Money, Money, Money (Must Be Funny, in a Rich Man’s World!)

‘Not the Pentecostals! Watch out – they’ll be trying to get all your money.’
     – The reaction when a new Christian told her Muslim uncle that she’d got saved and           started attending a Pentecostal church. 
‘Hello, I’m calling from [“Christian” TV channel]. We have some great deals on advertising during our broadcasts and wondered if the church would be interested.’
     – A phone call yesterday. 
     – the amount one American church is appealing to raise to produce a worship album 
$750 plus expenses
     – an American amount recommended as a gift for visiting preachers 
‘US pastors paid up to $300,000 - are Church of England vicars getting a raw deal?’
     – recent Headline in Christian Today

£5.75 million
     – the amount of money an evangelical church down south is trying to raise for               building improvements.
     – the amount two American pastors are raising to produce a six minute teaching video
Money has been on my mind a bit of late. Not my money, but what evangelicals and Pentecostals do with their money, and our reputation when it comes to money. The statement at the top of the post, made to me by a new Christian last week, opened my eyes with a nasty start to the reputation of Pentecostals among the wider world when it comes to money. And I think the phone call I got trying to sell advertising time on "Christian" TV was the last straw. It left me shocked and appalled by the low to which we have sunk in this country (not only with what we do with money, but also with our notion of "success" and the accompanying lack of trust in the power of God's Word - Christ grows His Church by His Word, not through marketing and advertising!).

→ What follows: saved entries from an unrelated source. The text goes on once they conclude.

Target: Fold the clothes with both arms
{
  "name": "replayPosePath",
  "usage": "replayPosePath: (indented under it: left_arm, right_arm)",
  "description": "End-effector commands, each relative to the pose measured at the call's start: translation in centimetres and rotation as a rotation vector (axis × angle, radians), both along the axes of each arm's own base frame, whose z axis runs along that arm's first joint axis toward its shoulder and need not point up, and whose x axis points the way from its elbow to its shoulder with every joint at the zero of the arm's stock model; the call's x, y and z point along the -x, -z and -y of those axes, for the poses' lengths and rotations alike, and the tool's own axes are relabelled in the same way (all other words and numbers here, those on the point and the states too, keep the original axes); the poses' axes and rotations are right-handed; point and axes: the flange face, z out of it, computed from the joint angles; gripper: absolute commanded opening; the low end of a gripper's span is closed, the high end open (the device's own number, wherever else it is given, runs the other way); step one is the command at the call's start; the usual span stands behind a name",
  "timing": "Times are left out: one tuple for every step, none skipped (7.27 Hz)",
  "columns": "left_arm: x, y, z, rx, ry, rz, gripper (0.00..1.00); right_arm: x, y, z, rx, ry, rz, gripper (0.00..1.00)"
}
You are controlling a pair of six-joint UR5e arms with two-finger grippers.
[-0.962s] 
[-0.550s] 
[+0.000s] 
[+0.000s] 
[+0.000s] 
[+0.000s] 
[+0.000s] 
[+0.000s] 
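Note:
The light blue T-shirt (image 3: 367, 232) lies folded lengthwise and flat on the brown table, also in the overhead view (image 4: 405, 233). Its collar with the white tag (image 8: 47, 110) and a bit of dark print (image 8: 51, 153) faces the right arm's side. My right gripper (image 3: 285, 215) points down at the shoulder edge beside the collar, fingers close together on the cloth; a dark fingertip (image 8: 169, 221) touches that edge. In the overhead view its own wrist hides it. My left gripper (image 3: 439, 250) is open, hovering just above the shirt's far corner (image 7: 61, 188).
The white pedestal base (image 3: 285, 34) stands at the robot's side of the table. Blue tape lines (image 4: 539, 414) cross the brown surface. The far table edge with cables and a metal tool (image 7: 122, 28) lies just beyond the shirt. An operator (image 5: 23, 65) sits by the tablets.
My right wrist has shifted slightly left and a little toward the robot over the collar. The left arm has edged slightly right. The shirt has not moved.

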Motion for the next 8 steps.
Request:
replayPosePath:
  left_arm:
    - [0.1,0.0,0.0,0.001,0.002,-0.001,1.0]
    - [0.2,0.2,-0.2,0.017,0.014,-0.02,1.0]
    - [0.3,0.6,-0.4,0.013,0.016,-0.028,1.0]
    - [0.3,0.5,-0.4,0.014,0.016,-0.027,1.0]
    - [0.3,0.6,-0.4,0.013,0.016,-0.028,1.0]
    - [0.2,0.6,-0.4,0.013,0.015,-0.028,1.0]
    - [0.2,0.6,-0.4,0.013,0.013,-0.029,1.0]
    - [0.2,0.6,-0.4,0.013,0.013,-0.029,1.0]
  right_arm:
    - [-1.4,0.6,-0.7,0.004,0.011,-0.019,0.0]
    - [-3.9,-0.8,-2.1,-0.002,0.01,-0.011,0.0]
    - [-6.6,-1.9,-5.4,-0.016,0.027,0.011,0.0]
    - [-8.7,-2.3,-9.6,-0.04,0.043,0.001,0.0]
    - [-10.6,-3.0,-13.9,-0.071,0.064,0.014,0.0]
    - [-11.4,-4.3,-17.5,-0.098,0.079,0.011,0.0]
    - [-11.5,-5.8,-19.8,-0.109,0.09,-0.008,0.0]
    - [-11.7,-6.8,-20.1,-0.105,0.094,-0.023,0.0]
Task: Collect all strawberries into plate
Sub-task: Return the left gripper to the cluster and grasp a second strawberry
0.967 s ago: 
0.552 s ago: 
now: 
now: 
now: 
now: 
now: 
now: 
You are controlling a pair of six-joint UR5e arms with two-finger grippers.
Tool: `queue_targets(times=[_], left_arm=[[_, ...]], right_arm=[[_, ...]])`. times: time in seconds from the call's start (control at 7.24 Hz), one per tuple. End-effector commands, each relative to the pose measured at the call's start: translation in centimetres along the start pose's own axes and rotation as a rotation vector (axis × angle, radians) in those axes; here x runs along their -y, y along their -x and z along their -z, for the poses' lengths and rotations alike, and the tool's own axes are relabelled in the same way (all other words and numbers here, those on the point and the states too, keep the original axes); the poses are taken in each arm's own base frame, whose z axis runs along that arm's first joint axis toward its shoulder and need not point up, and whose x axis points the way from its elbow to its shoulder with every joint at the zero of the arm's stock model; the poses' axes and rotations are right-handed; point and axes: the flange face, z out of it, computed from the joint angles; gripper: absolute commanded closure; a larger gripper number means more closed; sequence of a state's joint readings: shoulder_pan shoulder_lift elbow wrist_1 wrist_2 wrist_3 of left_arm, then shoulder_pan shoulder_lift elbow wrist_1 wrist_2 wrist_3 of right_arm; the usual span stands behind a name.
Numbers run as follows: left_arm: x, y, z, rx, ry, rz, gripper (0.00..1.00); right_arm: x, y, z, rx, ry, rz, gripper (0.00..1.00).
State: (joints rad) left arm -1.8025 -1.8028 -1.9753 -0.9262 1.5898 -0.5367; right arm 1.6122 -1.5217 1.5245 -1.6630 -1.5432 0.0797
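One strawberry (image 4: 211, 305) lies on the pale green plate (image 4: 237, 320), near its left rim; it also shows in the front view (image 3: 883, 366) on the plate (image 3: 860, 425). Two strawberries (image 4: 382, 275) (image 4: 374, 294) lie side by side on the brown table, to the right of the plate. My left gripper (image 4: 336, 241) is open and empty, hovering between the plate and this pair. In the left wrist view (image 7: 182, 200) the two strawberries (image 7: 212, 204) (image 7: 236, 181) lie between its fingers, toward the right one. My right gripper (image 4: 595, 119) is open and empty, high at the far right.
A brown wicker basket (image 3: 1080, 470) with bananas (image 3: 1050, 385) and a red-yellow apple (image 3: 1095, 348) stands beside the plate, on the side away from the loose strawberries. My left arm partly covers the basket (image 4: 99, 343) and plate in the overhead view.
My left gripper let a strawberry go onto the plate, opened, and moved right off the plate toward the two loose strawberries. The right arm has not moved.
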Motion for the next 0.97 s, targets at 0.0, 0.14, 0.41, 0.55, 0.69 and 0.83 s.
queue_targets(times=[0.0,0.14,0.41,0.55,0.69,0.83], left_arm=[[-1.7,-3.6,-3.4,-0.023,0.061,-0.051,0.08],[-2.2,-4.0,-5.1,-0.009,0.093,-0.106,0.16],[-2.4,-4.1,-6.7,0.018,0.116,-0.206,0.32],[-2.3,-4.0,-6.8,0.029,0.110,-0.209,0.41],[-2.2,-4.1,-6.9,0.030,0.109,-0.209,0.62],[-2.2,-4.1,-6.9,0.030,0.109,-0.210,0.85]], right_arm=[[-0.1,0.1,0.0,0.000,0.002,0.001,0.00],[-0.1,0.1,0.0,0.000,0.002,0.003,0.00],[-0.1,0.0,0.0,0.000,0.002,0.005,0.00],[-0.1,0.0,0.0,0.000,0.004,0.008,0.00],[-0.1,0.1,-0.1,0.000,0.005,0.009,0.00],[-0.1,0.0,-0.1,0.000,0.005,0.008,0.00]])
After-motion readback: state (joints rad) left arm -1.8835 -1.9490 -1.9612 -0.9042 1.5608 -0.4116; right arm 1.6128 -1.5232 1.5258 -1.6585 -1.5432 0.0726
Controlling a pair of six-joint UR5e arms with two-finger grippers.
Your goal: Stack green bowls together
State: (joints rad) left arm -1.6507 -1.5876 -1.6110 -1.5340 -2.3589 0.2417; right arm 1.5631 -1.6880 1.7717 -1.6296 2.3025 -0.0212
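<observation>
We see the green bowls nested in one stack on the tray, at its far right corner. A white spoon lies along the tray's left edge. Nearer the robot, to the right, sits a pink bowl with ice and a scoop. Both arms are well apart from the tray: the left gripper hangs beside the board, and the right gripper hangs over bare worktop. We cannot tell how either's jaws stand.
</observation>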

We all know that western churches have much more money than those in the majority world, but even within the west there are huge differences (as can be seen in some of the crazy dollar amounts above from America!). Yet, still, that’s not the whole story. It isn’t simply that the Americans have much more money to throw around than the rest of us. Even within the UK there are huge differences. Down south churches tend to be much bigger and richer. Up here in the north people still refer to evangelicalism as ‘south coast religion.’

Now, I live in the north. In fact, I live in Yorkshire, which supposedly has proportionally fewer evangelical Christians than Japan! I’m quite used to getting on with the work of the ministry without great financial resources, and perhaps that’s what makes me so sensitive to how money is spent by Christian organisations. But of late the ways in which so much money seems to be being used – so much of the money contributed by God’s people – so much of God’s money in fact – has been weighing on my mind more and more. Of course, I don’t know all the details of these sums of money or the (probably agonizing) decision-making that went on behind them. But I can’t help but wonder how else such sums could be used.

The $25,000 (that's £15,500) for one six-minute teaching video, for example, is significantly more than the annual salary of many pastors in the UK. Their aim is to raise enough to produce one such video every month. The £5.75 million a church wants for building improvements would meet my church’s entire budget for roughly the next 350 years. (Seriously!) Alternatively it would pay 10 years’ full-time salary for about 28 ministers or evangelists to preach the gospel and plant churches around this country. And if it could do that huge amount in the UK, just think what it could do in the majority world.

Rather than raising vast sums of money to produce music albums or videos, and spend on lavish gifts and TV ads, wouldn’t it be wonderful if we could raise money to support gospel preaching in the areas where it’s unaffordable. Just imagine if we had the resources to send faithful ministers to preach the gospel in Cumbria, or Dumfries and Galloway, or Powys, or Fermanagh. Or even Yorkshire. Just imagine if we could send missionaries across our one land border to Cavan, Monaghan, Donegal, and the rest of Ireland (outside of Dublin). Just imagine if we could provide gospel-preaching ministers to faithful congregations who would never be able to afford it by themselves. Just imagine if we could plant Christ-preaching churches in towns and villages where there has been no gospel witness for years. Maybe if we weren’t spending our money on advertising and albums we could. Maybe if we realised that it’s the Lord's money, not ours, we would.